Your reply should set down word for word each line below from the one with "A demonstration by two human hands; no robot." through the final line, both included, but none of the pictures.

*** Opening of DATA BELOW ***

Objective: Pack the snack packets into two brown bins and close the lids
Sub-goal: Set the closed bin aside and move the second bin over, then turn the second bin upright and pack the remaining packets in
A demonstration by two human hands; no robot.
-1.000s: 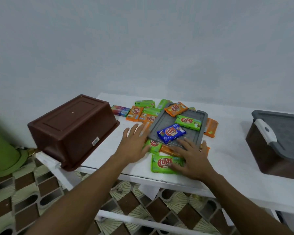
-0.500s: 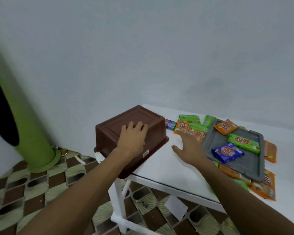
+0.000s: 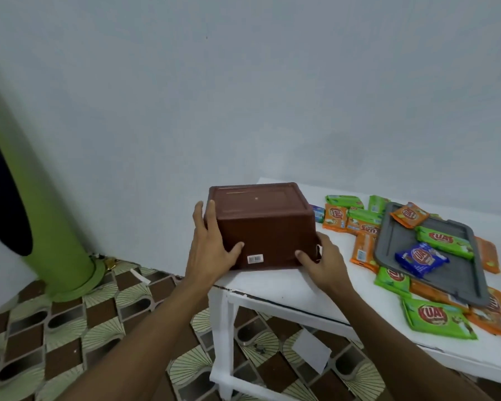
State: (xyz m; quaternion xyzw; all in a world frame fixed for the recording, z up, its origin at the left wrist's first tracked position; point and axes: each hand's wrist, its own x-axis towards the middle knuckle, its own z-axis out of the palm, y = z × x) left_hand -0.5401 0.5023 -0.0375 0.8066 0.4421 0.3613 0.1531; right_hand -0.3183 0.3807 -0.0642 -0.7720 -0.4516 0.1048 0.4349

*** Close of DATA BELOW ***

__EXPECTED OUTPUT__:
A demonstration by two human hands; no robot.
-1.000s: 
-0.500s: 
+0.000s: 
State: (xyz m; quaternion xyzw; all in a world frame fixed for the recording, z up, its origin at the left wrist's first tracked position; point and axes: each hand's wrist, its own x-axis towards the middle knuckle, its own z-axis out of the palm, y = z × x) left_hand -0.5401 0.5023 -0.0375 0.8066 0.4421 0.3613 0.1531; right_hand -0.3183 0.3807 -0.0642 -0.7720 -0.4516 0.1048 0.4349

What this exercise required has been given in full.